Abstract

Edge-drilling is an unusual predation pattern in which a predatory gastropod drills a hole on the commissure between the valves of a bivalve. Although it is faster than wall drilling, it involves the potential risk of amputating the drilling organ. We therefore hypothesize that this risky strategy is advantageous only in environments where predators face high competition or predation pressure while feeding. The high frequency of edge-drilling (EDF, relative to the total number of drilled valves) in a diverse Recent bivalve assemblage from the Red Sea enables us to test this hypothesis, predicting (1) a low EDF in infaunal groups, (2) a high EDF in bivalves with elongated shape, (3) high incidence of edge-drilling in groups showing a high wall-drilling frequency, and (4) high EDF in shallow habitats. We evaluate these predictions based on >15,000 bivalve specimens. Among ecological attributes, we found substrate affinity and predation intensity of a species to be good predictors of edge-drilling incidence. Infaunal taxa with high length/width ratio have a low EDF, in accordance with our predictions.
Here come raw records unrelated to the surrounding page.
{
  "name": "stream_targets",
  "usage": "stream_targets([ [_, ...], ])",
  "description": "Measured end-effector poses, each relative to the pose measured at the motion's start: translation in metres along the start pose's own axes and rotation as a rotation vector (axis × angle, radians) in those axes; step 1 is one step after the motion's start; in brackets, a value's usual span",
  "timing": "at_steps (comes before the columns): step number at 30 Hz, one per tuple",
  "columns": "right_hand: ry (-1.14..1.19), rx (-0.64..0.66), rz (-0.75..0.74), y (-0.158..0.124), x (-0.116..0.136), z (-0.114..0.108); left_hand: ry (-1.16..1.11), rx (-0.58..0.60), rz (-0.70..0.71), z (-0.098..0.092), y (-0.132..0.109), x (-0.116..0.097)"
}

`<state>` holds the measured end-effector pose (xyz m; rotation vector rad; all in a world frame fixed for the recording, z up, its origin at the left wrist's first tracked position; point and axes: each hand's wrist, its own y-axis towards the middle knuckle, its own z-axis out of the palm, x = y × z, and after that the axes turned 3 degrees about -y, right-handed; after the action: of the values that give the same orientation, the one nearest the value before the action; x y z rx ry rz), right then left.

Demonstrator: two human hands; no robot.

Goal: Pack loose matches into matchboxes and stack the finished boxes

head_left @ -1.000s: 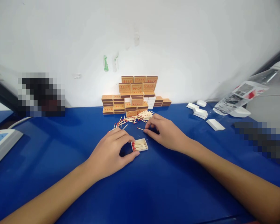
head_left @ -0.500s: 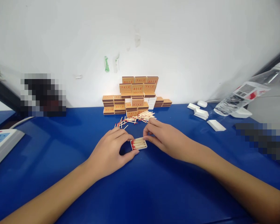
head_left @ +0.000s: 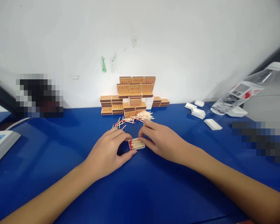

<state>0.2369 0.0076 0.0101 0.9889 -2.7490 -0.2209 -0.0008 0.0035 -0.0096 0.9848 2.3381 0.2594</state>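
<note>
A small white matchbox tray (head_left: 142,148) lies on the blue table, filled with red-headed matches (head_left: 136,143). My left hand (head_left: 109,149) grips the tray's left end, thumb on the near side and fingers at the far side. Over the tray's far right part is my right hand (head_left: 161,137), thumb and fingertips pinched together at the matches. Whatever sits between those fingertips is hidden. Just behind the hands lies a loose pile of matches (head_left: 143,116), some scattered to the left.
Stacked matchboxes (head_left: 134,88) stand against the white wall behind the pile. On the right are several white pieces (head_left: 212,124) and a tilted clear plastic bottle (head_left: 233,96). A white power strip (head_left: 4,143) sits at the left edge. Two areas are pixelated.
My right hand's fingertips have moved slightly left and inward over the tray's matches. My left hand keeps its hold on the tray. The whole view has shifted a little.
</note>
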Motion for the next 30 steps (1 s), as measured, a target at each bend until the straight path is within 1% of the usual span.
stream_targets([
  [9,0.055,-0.021,-0.024,0.001,-0.002,0.005,0.021,0.004,0.012,-0.001,0.000,0.000],
  [13,0.053,-0.132,-0.005,0.000,-0.010,-0.002,0.026,0.004,0.010,0.000,0.000,0.001],
  [15,0.019,-0.190,0.048,-0.001,-0.020,-0.007,0.038,-0.007,0.001,0.000,-0.001,0.001],
  [17,-0.040,-0.222,0.123,-0.002,-0.032,-0.010,0.053,-0.015,-0.006,0.000,-0.002,0.001],
  [19,-0.091,-0.202,0.200,-0.003,-0.043,-0.010,0.058,-0.018,-0.003,0.000,-0.002,0.001],
  [22,-0.087,-0.125,0.286,-0.002,-0.052,-0.006,0.042,-0.035,0.017,0.000,-0.001,0.000],
  [24,-0.062,-0.093,0.319,0.000,-0.052,0.001,0.034,-0.053,0.024,0.000,-0.001,0.000],
  [27,-0.032,-0.082,0.354,0.005,-0.052,0.011,0.038,-0.052,0.023,0.000,-0.001,0.000],
  [30,0.002,-0.080,0.375,0.009,-0.055,0.015,0.043,-0.039,0.019,0.001,-0.001,0.000],
])
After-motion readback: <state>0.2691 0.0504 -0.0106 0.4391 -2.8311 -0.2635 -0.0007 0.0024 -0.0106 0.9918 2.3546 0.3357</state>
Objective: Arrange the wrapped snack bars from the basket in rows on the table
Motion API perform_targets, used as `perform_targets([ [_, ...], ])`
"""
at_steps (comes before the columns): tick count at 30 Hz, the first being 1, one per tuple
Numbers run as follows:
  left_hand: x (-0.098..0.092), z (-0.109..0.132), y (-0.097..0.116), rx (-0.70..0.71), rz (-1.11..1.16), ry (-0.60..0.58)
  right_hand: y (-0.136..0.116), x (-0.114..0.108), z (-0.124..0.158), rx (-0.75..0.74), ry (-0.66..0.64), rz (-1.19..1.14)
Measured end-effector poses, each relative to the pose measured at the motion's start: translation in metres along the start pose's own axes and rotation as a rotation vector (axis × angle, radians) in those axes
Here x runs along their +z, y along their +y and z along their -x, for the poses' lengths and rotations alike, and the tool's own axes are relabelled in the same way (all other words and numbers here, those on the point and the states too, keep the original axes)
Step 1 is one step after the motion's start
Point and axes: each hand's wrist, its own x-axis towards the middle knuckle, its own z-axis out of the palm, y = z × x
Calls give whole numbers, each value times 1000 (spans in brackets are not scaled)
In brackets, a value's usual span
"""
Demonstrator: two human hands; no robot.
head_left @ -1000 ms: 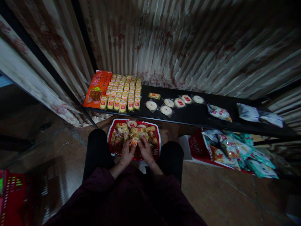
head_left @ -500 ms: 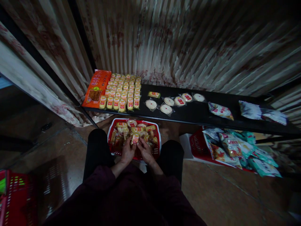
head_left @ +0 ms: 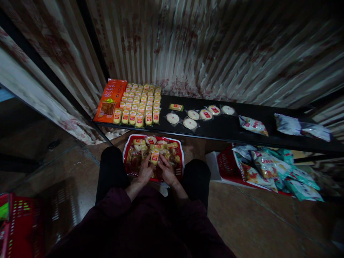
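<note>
Between my hands is a small wrapped snack cake (head_left: 154, 157) with a yellow wrapper and a red-and-white label, standing roughly upright over the basket. My left hand (head_left: 145, 171) is closed on its left edge. On the other side, the fingers of my right hand (head_left: 167, 171) pinch the right edge. Beneath them, a red basket (head_left: 181, 147) with a pale rim sits between my knees, filled with similar yellow packs and round wrapped biscuits. My palms hide part of its contents.
A low black shelf (head_left: 215, 129) crosses ahead, carrying rows of yellow packs (head_left: 139, 104), an orange bag (head_left: 109, 102), round wrapped biscuits (head_left: 190, 123) and a snack bag (head_left: 253, 125). Another red basket (head_left: 227, 163) with bagged snacks stands under its right side. One more red basket (head_left: 23, 222) is lower left.
The snack cake has tipped more upright and its label shows more fully. My hands have drawn slightly apart around it. Items on the shelf stay in place.
</note>
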Motion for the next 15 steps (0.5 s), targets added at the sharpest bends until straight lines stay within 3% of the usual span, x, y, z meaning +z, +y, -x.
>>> perform_targets([
  [6, 2, -3, 3, -48, 6, 1, 6, -3, -2, 0, -37, -28],
  [15, 3, -6, 7, -47, -55, 9, 0, -1, 1, -26, 15, 34],
])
Predation intensity is also a significant predictor of edge-drilling; groups with high predation intensity show higher incidence of edge-drilling, confirming our prediction. Although water depth fails to show any significant effect on EDF, this analysis generally supports the high-risk hypothesis of edge-drilling incidence because shallow depths have considerable microhabitat variability. Classically the drill hole site selection has often been linked to predatory behavior. Our study indicates that prey attributes are also crucial in dictating the behavioral traits of a driller such as site selection. This calls for considering such details of the prey to fully understand predation in modern and fossil habitats. Moreover, this perspective is important for tackling the longstanding riddle of the limited temporal and spatial distribution of edge-drilling.